Try it: Word for word, copy all the data and drop the pictures.

===== Data excerpt =====

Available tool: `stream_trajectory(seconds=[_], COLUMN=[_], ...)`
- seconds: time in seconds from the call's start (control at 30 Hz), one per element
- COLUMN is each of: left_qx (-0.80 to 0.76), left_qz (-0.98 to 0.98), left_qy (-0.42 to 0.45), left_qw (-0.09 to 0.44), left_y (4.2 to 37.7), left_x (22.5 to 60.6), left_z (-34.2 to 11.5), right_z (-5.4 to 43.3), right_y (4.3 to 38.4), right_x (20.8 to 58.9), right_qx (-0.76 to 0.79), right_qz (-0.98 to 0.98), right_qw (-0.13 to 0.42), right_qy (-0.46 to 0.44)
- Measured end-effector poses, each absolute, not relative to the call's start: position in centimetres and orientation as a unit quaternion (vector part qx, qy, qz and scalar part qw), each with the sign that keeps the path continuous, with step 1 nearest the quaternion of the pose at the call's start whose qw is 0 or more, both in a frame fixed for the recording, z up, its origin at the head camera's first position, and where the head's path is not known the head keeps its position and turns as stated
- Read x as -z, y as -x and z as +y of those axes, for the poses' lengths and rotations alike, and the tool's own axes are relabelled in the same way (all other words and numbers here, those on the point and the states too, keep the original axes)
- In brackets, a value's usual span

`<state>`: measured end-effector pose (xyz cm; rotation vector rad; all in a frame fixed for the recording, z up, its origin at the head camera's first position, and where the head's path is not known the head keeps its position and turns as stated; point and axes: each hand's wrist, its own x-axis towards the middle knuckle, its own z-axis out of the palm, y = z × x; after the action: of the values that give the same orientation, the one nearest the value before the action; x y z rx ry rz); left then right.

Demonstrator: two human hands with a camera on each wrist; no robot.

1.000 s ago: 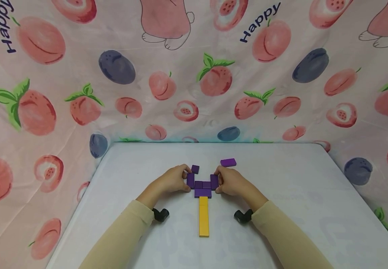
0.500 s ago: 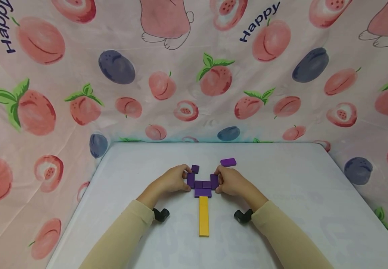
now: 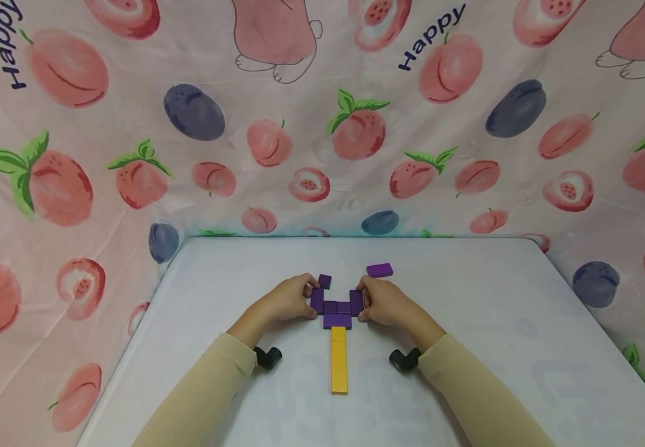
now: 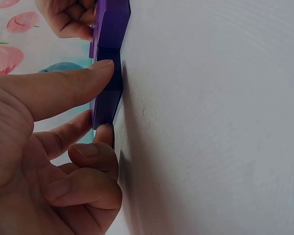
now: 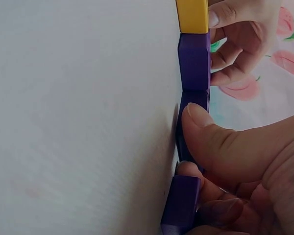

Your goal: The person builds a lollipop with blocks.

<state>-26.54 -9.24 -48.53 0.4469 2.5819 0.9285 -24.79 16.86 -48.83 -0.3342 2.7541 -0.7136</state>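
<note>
Purple blocks lie flat on the white table in a U shape. My left hand (image 3: 288, 298) pinches the left upright purple block (image 3: 316, 301), thumb at its near end and fingers at its far end. Opposite it, my right hand (image 3: 382, 300) grips the right upright purple block (image 3: 356, 302) in the same way. Two small purple squares (image 3: 336, 307) sit side by side between these uprights. Below them a wide purple block (image 3: 337, 320) lies crosswise. From its near edge a yellow strip of blocks (image 3: 339, 361) runs toward me.
A small purple square block (image 3: 324, 282) lies just beyond the left upright. Farther back, past my right hand, is a loose purple block (image 3: 380, 270). The white table (image 3: 467, 298) ends at a fruit-printed cloth (image 3: 311, 149).
</note>
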Motion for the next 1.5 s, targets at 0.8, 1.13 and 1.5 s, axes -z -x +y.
stream_trajectory(seconds=[0.8,1.13,1.5], left_qx=[-0.331,-0.328,-0.332], left_qz=[0.913,0.913,0.911], left_qy=[-0.151,-0.154,-0.158], left_qw=[0.187,0.188,0.189], left_y=[26.47,26.53,26.58], left_x=[48.3,48.29,48.1], left_z=[-9.25,-9.2,-9.49], right_z=[16.98,17.07,16.97], right_y=[24.66,24.78,24.71], right_x=[48.52,48.73,48.75], right_qx=[0.253,0.251,0.25], right_qz=[0.95,0.95,0.951], right_qw=[0.134,0.133,0.134], right_qy=[0.127,0.127,0.12])
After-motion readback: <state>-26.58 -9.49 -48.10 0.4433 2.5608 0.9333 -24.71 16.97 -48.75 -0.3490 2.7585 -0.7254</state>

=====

Task result:
Available tool: `stream_trajectory(seconds=[_], COLUMN=[_], ...)`
- seconds: time in seconds from the call's start (control at 30 Hz), one per element
- COLUMN is each of: left_qx (-0.80 to 0.76), left_qz (-0.98 to 0.98), left_qy (-0.42 to 0.45), left_qw (-0.09 to 0.44), left_y (4.2 to 37.7), left_x (22.5 to 60.6), left_z (-34.2 to 11.5), right_z (-5.4 to 43.3), right_y (4.3 to 38.4), right_x (20.8 to 58.9), right_qx (-0.76 to 0.79), right_qz (-0.98 to 0.98), right_qw (-0.13 to 0.42), right_qy (-0.46 to 0.44)
- Measured end-effector poses, each absolute, not relative to the call's start: position in centimetres and orientation as a unit quaternion (vector part qx, qy, qz and scalar part qw), each with the sign that keeps the path continuous, with step 1 nearest the quaternion of the pose at the call's start whose qw is 0 or more, both in a frame fixed for the recording, z up, its origin at the head camera's first position, and where the head's path is not known the head keeps its position and turns as stated
- Read x as -z, y as -x and z as +y of those axes, for the poses' lengths and rotations alike, and the tool's own axes are relabelled in the same way (all other words and numbers here, those on the point and the states too, keep the original axes)
- In brackets, a value's usual span

`<state>`: measured end-effector pose (xyz cm; rotation vector rad; all in a frame fixed for the recording, z up, its origin at the head camera's first position, and where the head's path is not known the head keeps its position and turns as stated; point and axes: each hand's wrist, its own x-axis towards the middle knuckle, its own z-axis out of the palm, y = z × x; after the action: of the values that give the same orientation, the one nearest the value before the action; x y z rx ry rz); left then right.

Demonstrator: two human hands with a camera on each wrist; no robot.

1.000 s ago: 
0.500 s ago: 
now: 
now: 
now: 

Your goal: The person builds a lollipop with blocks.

<state>-26.54 -9.24 -48.53 0.4469 2.5819 0.9285 -24.79 16.86 -48.83 -0.3342 2.7541 -0.7136</state>
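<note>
Purple blocks lie flat on the white table in a U shape. My left hand (image 3: 288, 298) pinches the left upright purple block (image 3: 316, 301), thumb at its near end and fingers at its far end. Opposite it, my right hand (image 3: 382, 300) grips the right upright purple block (image 3: 356, 302) in the same way. Two small purple squares (image 3: 336, 307) sit side by side between these uprights. Below them a wide purple block (image 3: 337, 320) lies crosswise. From its near edge a yellow strip of blocks (image 3: 339, 361) runs toward me.
A small purple square block (image 3: 324, 282) lies just beyond the left upright. Farther back, past my right hand, is a loose purple block (image 3: 380, 270). The white table (image 3: 467, 298) ends at a fruit-printed cloth (image 3: 311, 149).
</note>
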Motion for the next 1.5 s, targets at 0.8, 1.13 and 1.5 s, axes -z -x +y.
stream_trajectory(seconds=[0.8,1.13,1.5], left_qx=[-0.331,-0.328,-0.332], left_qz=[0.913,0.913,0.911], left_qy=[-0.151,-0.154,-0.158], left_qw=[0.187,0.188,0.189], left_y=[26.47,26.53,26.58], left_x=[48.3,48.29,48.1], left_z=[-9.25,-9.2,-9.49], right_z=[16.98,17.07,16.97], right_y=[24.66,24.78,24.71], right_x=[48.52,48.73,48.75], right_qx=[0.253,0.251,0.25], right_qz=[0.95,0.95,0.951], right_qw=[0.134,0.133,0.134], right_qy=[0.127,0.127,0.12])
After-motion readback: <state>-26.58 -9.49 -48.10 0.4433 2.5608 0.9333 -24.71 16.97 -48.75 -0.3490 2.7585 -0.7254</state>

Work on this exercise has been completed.